With the Brand and Simon Thomas (2014) analysis as motivation, we joined the Fragile Families Challenge (hereafter referred to as the Challenge) to consider alternative models predicting layoff among disadvantaged primary caregivers and to ultimately improve causal estimates of the effects of parental layoff on children. The Challenge asked scholars from social and data science to develop models predicting six outcomes using the Fragile Families data: layoff of the child’s primary caregiver (the focus of this article), family material hardship, eviction, job training of the primary caregiver, academic achievement of the child, and grit of the child. Participants of the Challenge used information from the first five waves of the Fragile Families data (through age 9 of the child) to predict outcomes in the sixth wave (age 15). Participants developed models using training data, which accounted for one half of the total data in wave 6, and predictions were scored based on two sets of holdout data. The Challenge was designed to improve our knowledge of how techniques from social and data science can be used collectively to understand social processes and to inform policy to help mitigate some of the disadvantages facing low-income children. For more information about the details of the Challenge, see the Introduction to this special collection (Salganik et al. 2019).

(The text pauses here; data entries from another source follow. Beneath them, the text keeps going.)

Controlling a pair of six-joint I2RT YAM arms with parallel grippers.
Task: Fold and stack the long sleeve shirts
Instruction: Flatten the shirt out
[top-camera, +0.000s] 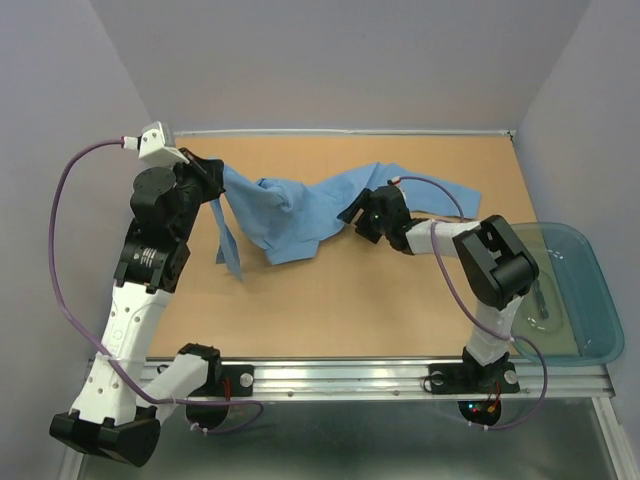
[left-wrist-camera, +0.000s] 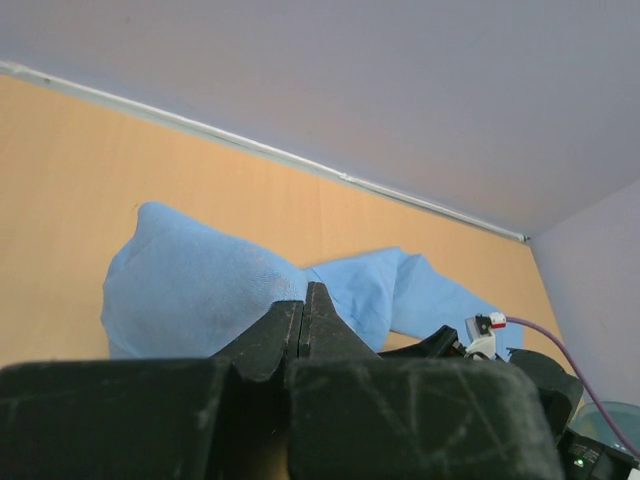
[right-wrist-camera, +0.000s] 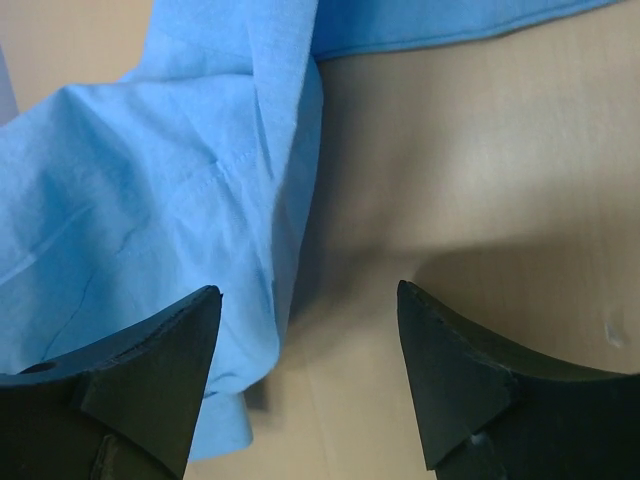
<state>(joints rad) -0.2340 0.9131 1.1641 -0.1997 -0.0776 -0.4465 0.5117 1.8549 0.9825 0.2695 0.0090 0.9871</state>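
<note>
A light blue long sleeve shirt (top-camera: 295, 210) lies crumpled across the far middle of the table. My left gripper (top-camera: 214, 172) is shut on the shirt's left edge and holds it lifted; a strip of cloth hangs down from it. In the left wrist view the jaws (left-wrist-camera: 305, 300) are pressed together with blue cloth (left-wrist-camera: 190, 290) just beyond them. My right gripper (top-camera: 352, 214) is open at the shirt's near right edge. In the right wrist view its fingers (right-wrist-camera: 308, 300) straddle bare table, with the shirt's edge (right-wrist-camera: 180, 200) beside the left finger.
A translucent teal tub (top-camera: 570, 290) stands at the table's right edge. Grey walls close the back and sides. Bare wooden table (top-camera: 330, 310) lies in front of the shirt.
</note>
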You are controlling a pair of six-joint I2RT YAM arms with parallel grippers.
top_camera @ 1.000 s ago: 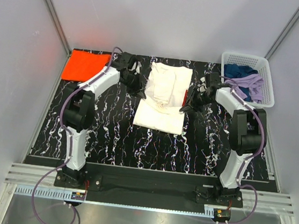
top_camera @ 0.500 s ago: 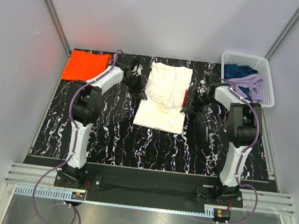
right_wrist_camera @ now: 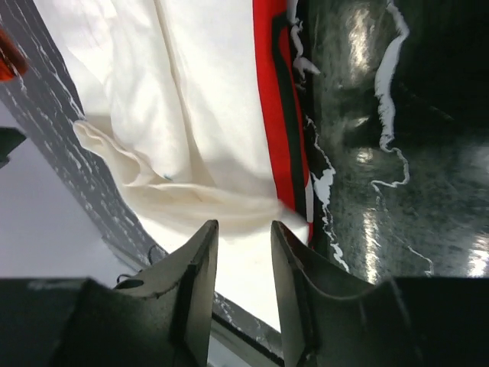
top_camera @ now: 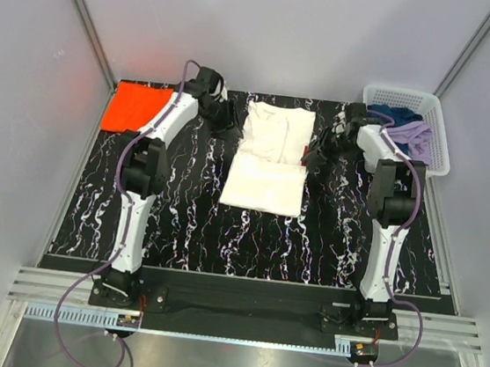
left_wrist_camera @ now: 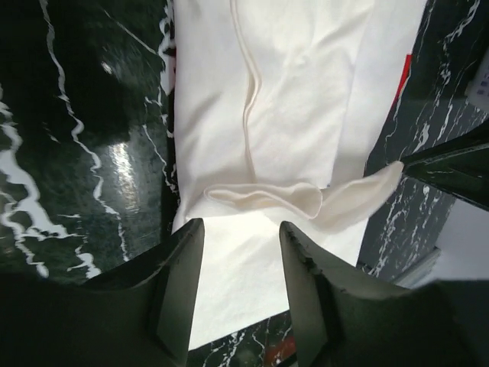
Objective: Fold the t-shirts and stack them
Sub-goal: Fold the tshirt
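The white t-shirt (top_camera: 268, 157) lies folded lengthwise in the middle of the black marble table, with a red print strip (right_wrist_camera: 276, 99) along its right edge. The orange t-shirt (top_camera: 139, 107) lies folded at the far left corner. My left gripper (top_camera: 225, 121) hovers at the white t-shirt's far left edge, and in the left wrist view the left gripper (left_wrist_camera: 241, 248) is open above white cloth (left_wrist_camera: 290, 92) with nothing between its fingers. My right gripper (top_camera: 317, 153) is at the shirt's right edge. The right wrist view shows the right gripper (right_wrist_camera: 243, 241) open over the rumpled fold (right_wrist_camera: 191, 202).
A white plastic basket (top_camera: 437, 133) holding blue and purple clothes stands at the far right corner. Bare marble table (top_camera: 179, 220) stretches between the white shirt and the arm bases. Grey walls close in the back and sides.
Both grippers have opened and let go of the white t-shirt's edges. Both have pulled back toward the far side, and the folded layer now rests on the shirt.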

In this article, we describe models that draw on social science research to predict layoff of the primary caregiver. We find that these simple models performed only moderately worse than the best-performing submissions that use more complex data science techniques. We emphasize that no model performed particularly well. As a relatively less self-selective social process among those considered in the Challenge, layoff presents some distinct lessons concerning our ability to generate predictive models. The article begins with a discussion of three key types of heterogeneity in social processes, focusing on that which is most relevant to the Challenge: pretreatment heterogeneity, that is, individual characteristics that vary systematically with the likelihood of experiencing a treatment. 1 We then describe our analytic approach and present our results from the leaderboard and the final holdout sample. We end with a discussion of our ability to predict an event like layoff and the generalizability and utility of models predicting layoff from the Challenge for future research.
Heterogeneity and Layoff
Three types of heterogeneity warrant discussion in considering a model of layoff and the degree to which we can infer causality in the effects of layoff on subsequent outcomes. First, and most relevant to the Challenge, is pretreatment heterogeneity. Modeling the causal effects of layoff with observational data, as opposed to randomized controlled trials, depends crucially on the degree to which the model accounts for these pretreatment characteristics. Research on layoff suggests that it functions as a relatively exogenous, or random, shock to individuals (Brand 2015). That is, while many social processes involve a high degree of self-selection (e.g., divorce or migration), layoff is typically the result of macroeconomic and business conditions beyond the control of individual workers. As a widespread event affecting workers with varied sociodemographic characteristics, attempts by social scientists to model layoff have produced generally weak predictions with low levels of variation explained (see Fallick 1996 for a review). It is thus unsurprising that different strategies for adjusting for pretreatment characteristics have produced substantively similar results (Brand 2006; Coelli 2011; Stevens and Schaller 2011). If layoff involved more self-selection, then strategies that differ in the degree to which they adjust for pretreatment characteristics used to predict layoff may yield more meaningfully different effect estimates. Outcomes in the Challenge like material hardship and academic achievement, by contrast, are social processes known to be strongly associated with a range of sociodemographic characteristics (Edin 2015; Reardon 2011; Sirin 2005).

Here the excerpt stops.